If someone doesn't want to get pregnant, they get pregnant on accident, we actually have the ability to prevent the accident from affecting their lives, if they get an abortion.
And those aren't the only angles either, there are plenty of happy couples that plan for a baby, the woman gets pregnant, but then something happens. Maybe the guy cheats, dies, gets fired from work, or arrested. And having that stable family just isn't going to happen. Women shouldn't be forced to carry that baby to term. If we can prevent struggling, we should.
[QUOTE=Blazyd;52830843]This part is confusing. Are these the criteria that you would tell someone "you can kill the fetus/baby until it can do the following on its own: breathe, eat, shit, and pump blood"?

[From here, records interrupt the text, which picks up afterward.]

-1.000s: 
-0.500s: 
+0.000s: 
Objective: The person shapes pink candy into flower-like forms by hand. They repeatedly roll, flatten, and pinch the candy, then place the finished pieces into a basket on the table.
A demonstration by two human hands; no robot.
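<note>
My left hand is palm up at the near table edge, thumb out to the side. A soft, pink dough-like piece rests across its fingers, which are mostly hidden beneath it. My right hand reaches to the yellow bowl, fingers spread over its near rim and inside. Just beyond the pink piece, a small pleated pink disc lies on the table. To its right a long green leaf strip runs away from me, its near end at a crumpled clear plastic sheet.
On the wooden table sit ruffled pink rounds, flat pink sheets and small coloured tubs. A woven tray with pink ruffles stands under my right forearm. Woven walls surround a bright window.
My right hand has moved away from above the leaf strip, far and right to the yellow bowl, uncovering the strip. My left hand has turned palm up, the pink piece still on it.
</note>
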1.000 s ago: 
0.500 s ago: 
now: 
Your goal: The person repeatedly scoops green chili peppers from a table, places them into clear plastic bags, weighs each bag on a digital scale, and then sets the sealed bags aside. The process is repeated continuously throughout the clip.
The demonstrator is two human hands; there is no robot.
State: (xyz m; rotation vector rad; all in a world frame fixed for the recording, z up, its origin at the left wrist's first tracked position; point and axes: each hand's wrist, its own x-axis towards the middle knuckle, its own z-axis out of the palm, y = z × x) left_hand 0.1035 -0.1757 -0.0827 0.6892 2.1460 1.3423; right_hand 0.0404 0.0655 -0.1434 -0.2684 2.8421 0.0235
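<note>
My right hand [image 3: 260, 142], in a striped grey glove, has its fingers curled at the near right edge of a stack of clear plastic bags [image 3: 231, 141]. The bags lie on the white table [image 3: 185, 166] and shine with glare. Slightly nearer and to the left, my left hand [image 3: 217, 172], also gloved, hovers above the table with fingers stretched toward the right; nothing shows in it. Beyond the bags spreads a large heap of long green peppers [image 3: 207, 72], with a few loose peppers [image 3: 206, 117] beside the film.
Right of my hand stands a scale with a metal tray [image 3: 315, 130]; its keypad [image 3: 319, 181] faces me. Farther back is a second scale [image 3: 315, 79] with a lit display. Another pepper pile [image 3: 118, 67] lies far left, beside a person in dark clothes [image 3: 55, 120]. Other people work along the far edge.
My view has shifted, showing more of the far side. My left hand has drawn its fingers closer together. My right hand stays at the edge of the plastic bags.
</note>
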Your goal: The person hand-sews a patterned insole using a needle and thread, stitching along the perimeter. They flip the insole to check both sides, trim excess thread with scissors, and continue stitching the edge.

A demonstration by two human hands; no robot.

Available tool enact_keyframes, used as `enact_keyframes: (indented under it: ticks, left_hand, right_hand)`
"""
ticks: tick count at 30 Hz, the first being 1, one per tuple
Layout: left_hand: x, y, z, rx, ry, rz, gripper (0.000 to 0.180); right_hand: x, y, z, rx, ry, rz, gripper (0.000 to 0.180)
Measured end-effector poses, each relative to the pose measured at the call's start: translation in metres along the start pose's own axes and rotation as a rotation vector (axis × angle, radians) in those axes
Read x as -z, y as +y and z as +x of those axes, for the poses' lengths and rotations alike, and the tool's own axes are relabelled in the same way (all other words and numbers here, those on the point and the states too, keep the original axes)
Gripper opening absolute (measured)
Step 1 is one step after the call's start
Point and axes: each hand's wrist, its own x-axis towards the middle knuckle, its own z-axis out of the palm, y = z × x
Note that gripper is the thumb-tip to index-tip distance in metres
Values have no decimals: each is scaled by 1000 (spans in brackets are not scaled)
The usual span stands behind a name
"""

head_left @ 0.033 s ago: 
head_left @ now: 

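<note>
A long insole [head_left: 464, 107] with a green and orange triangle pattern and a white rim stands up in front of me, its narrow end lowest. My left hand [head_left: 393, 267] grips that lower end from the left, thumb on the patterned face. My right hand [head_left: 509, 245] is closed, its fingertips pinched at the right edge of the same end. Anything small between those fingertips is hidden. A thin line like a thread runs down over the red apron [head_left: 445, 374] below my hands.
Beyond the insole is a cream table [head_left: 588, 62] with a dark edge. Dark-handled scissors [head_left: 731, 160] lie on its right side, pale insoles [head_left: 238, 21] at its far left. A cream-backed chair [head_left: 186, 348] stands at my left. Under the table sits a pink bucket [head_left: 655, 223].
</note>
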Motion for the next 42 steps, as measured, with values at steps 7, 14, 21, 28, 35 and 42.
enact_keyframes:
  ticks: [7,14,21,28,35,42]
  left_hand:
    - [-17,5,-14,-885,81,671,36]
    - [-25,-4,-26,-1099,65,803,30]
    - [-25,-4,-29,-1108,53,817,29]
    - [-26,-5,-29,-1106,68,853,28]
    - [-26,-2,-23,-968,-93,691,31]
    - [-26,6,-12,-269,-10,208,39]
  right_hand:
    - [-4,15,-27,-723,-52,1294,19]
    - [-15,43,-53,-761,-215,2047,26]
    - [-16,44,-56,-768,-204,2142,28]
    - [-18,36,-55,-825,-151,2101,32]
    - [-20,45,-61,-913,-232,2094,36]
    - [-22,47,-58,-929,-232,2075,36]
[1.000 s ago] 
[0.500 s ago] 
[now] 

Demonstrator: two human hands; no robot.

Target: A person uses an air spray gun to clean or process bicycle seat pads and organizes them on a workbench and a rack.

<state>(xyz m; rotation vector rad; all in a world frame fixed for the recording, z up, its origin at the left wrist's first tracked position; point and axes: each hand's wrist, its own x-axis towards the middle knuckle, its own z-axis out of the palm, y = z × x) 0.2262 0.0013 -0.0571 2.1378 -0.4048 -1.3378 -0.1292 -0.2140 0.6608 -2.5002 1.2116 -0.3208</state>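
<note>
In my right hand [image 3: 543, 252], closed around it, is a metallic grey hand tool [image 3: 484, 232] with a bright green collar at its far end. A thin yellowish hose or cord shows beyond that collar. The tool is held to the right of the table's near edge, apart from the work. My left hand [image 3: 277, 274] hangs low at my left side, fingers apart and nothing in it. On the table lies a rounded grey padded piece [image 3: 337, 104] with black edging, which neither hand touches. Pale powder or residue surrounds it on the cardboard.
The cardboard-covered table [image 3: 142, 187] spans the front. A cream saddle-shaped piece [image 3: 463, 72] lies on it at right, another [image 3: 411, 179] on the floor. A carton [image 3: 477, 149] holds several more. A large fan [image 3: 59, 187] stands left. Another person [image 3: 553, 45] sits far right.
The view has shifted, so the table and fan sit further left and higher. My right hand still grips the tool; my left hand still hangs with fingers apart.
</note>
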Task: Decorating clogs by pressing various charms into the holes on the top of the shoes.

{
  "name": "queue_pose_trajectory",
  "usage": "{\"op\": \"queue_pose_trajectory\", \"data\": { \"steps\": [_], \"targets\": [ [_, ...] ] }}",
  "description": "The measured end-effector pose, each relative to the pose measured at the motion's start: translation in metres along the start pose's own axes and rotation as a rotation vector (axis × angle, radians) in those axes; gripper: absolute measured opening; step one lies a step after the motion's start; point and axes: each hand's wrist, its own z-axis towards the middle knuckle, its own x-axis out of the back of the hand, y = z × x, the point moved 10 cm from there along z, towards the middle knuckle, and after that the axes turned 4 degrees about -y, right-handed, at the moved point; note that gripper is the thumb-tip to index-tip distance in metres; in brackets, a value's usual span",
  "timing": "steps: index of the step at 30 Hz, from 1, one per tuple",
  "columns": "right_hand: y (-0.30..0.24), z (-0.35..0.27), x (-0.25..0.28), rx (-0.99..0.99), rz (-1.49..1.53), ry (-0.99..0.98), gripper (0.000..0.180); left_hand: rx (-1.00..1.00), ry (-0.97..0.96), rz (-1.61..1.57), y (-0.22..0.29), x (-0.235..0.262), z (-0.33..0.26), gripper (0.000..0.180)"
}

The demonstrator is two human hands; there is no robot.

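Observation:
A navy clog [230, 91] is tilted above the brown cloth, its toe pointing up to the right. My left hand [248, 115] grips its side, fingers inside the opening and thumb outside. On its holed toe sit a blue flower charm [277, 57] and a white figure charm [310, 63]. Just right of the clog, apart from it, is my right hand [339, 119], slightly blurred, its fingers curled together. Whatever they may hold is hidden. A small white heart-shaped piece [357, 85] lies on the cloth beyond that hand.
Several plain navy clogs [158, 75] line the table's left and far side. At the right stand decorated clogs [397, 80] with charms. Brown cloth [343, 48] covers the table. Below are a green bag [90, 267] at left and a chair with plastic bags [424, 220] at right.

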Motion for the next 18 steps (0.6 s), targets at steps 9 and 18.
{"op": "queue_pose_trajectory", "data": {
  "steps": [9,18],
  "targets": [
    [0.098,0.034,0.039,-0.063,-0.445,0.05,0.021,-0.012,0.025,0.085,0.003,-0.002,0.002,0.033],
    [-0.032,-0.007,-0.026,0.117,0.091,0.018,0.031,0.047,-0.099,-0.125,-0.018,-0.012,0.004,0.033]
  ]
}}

Does it have to meet all that criteria to be considered worthy of life? And what do you consider being able to eat "on your own"? And what do you consider being able to breathe on your own? Because you don't breathe on your own in the womb so technically you don't breathe by yourself until you're actually born, and even then some babies are born not breathing and need to be put on a respirator so really they're not even breathing on their own in that case either.[/QUOTE]
It's a very practical conclusion. If it cannot have basic life functions on its own and is directly dependent on being physically attached to a person, it's not an independent organism yet.
The way mammals give birth is odd because we literally generate a bunch of matter which eventually grows into a self-sustaining organism, so there has to be a line drawn somewhere between the point where it is just a part of the mother and the point where it is self-sustaining. Establishing this point when it is able to have basic life functions on its own is good, because it's practical and roughly the same across all babies.
Once it's capable of exiting the womb without a physiological need for a link to ensure most of its bodily functions, then it can be considered a separate functioning organism.
[QUOTE=butre;52829828]a. there's no capital letters in my name
1. it is difficult to make a decision on the fly otherwise this wouldn't be an argument. you don't have sufficient time to make such a decision. a decade isn't long enough
2. is a non argument
3. is completely missing the point. I already said which has more value and I already said what both Ben Shapiro and the entire Catholic doctrine thinks has more value. while I was at it i even threw my own opinion into the mix[/QUOTE]
I still don't see why you're so against abortion though. I mean there's the obvious "killing is wrong" answer but I mean that doesn't go deep enough for me. Are the reasons religious?